Records from a data source.
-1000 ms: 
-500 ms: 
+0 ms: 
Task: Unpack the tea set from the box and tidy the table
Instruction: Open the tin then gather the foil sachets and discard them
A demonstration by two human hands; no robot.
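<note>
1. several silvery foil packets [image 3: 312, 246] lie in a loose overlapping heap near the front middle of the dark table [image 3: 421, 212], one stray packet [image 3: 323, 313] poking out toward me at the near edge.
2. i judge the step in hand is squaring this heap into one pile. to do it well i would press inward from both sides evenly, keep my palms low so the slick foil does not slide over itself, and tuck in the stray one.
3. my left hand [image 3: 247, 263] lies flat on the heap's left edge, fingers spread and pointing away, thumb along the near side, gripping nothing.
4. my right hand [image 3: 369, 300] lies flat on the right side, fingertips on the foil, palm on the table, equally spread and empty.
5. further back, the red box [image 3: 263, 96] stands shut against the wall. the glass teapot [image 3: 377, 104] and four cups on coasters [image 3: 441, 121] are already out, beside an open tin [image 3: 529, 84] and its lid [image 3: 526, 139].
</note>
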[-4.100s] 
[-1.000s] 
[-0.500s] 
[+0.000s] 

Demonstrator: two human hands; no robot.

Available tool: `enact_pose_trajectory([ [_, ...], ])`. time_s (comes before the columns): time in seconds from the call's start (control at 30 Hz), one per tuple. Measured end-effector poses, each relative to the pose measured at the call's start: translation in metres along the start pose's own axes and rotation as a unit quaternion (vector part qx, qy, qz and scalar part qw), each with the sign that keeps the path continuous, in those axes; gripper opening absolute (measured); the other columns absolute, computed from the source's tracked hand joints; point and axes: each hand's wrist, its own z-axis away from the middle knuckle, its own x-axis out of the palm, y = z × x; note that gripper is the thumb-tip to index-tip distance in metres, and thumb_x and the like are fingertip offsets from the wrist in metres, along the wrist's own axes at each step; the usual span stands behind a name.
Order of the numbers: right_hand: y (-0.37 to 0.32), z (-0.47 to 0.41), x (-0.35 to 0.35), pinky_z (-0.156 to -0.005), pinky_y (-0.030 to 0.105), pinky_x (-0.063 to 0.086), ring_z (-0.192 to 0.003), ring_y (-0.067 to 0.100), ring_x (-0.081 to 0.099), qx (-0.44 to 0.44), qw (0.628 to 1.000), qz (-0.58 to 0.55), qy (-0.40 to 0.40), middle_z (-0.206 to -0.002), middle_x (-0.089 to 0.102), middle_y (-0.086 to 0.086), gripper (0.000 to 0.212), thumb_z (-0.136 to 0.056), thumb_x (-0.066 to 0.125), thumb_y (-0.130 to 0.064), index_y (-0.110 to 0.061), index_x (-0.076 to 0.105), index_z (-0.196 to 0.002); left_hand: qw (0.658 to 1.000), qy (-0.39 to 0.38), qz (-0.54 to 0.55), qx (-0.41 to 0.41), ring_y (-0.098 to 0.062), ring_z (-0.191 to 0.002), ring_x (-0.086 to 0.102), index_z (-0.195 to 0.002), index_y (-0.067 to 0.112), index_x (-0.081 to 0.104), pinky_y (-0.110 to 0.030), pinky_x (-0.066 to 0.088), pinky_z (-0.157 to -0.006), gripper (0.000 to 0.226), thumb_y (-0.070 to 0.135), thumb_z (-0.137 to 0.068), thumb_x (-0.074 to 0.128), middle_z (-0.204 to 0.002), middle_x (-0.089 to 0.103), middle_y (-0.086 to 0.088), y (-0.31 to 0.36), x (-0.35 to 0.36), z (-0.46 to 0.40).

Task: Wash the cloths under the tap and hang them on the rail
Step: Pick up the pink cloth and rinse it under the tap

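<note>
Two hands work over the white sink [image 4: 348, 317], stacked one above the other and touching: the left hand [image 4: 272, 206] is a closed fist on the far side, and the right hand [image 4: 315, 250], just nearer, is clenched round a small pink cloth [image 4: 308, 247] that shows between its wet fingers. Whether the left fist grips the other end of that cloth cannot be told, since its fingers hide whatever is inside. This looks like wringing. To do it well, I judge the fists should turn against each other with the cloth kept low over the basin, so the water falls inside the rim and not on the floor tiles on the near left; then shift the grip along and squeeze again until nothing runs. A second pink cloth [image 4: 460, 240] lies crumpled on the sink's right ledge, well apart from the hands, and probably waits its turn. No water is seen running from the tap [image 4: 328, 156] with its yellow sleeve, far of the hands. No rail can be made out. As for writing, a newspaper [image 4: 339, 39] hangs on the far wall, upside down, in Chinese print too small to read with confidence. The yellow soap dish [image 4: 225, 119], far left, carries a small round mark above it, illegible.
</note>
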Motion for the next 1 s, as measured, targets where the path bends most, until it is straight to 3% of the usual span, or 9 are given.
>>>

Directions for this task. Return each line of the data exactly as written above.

The completed task.
-1000 ms: 
-500 ms: 
+0 ms: 
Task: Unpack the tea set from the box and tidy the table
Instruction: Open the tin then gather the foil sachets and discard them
A demonstration by two human hands; no robot.
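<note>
1. several silvery foil packets [image 3: 312, 246] lie in a loose overlapping heap near the front middle of the dark table [image 3: 421, 212], one stray packet [image 3: 323, 313] poking out toward me at the near edge.
2. i judge the step in hand is squaring this heap into one pile. to do it well i would press inward from both sides evenly, keep my palms low so the slick foil does not slide over itself, and tuck in the stray one.
3. my left hand [image 3: 247, 263] lies flat on the heap's left edge, fingers spread and pointing away, thumb along the near side, gripping nothing.
4. my right hand [image 3: 369, 300] lies flat on the right side, fingertips on the foil, palm on the table, equally spread and empty.
5. further back, the red box [image 3: 263, 96] stands shut against the wall. the glass teapot [image 3: 377, 104] and four cups on coasters [image 3: 441, 121] are already out, beside an open tin [image 3: 529, 84] and its lid [image 3: 526, 139].
</note>
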[-4.100s] 
[-1.000s] 
[-0.500s] 
[+0.000s] 

Demonstrator: two human hands; no robot.

Available tool: `enact_pose_trajectory([ [_, ...], ])`. time_s (comes before the columns): time in seconds from the call's start (control at 30 Hz), one per tuple. Measured end-effector poses, each relative to the pose measured at the call's start: translation in metres along the start pose's own axes and rotation as a unit quaternion (vector part qx, qy, qz and scalar part qw), each with the sign that keeps the path continuous, in those axes; gripper opening absolute (measured); the other columns absolute, computed from the source's tracked hand joints; point and axes: each hand's wrist, its own z-axis away from the middle knuckle, its own x-axis out of the palm, y = z × x; note that gripper is the thumb-tip to index-tip distance in metres, and thumb_x and the like are fingertip offsets from the wrist in metres, along the wrist's own axes at each step; the usual span stands behind a name.
Order of the numbers: right_hand: y (-0.37 to 0.32), z (-0.47 to 0.41), x (-0.35 to 0.35), pinky_z (-0.156 to -0.005), pinky_y (-0.030 to 0.105), pinky_x (-0.063 to 0.086), ring_z (-0.192 to 0.003), ring_y (-0.067 to 0.100), ring_x (-0.081 to 0.099), qx (-0.44 to 0.44), qw (0.628 to 1.000), qz (-0.58 to 0.55), qy (-0.40 to 0.40), middle_z (-0.206 to -0.002), middle_x (-0.089 to 0.102), middle_y (-0.086 to 0.086), gripper (0.000 to 0.212), thumb_z (-0.136 to 0.056), thumb_x (-0.066 to 0.125), thumb_y (-0.130 to 0.064), index_y (-0.110 to 0.061), index_x (-0.076 to 0.105), index_z (-0.196 to 0.002); left_hand: qw (0.658 to 1.000), qy (-0.39 to 0.38), qz (-0.54 to 0.55), qx (-0.41 to 0.41), ring_y (-0.098 to 0.062), ring_z (-0.191 to 0.002), ring_x (-0.086 to 0.102), index_z (-0.195 to 0.002), index_y (-0.067 to 0.112), index_x (-0.081 to 0.104), pinky_y (-0.110 to 0.030), pinky_x (-0.066 to 0.088), pinky_z (-0.157 to -0.006), gripper (0.000 to 0.226), thumb_y (-0.070 to 0.135), thumb_z (-0.137 to 0.068), thumb_x (-0.074 to 0.128), middle_z (-0.204 to 0.002), middle_x (-0.089 to 0.103), middle_y (-0.086 to 0.088), y (-0.31 to 0.36), x (-0.35 to 0.36), z (-0.46 to 0.40).

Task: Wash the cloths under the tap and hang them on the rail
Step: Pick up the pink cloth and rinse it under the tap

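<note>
Two hands work over the white sink [image 4: 348, 317], stacked one above the other and touching: the left hand [image 4: 272, 206] is a closed fist on the far side, and the right hand [image 4: 315, 250], just nearer, is clenched round a small pink cloth [image 4: 308, 247] that shows between its wet fingers. Whether the left fist grips the other end of that cloth cannot be told, since its fingers hide whatever is inside. This looks like wringing. To do it well, I judge the fists should turn against each other with the cloth kept low over the basin, so the water falls inside the rim and not on the floor tiles on the near left; then shift the grip along and squeeze again until nothing runs. A second pink cloth [image 4: 460, 240] lies crumpled on the sink's right ledge, well apart from the hands, and probably waits its turn. No water is seen running from the tap [image 4: 328, 156] with its yellow sleeve, far of the hands. No rail can be made out. As for writing, a newspaper [image 4: 339, 39] hangs on the far wall, upside down, in Chinese print too small to read with confidence. The yellow soap dish [image 4: 225, 119], far left, carries a small round mark above it, illegible.
</note>
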Motion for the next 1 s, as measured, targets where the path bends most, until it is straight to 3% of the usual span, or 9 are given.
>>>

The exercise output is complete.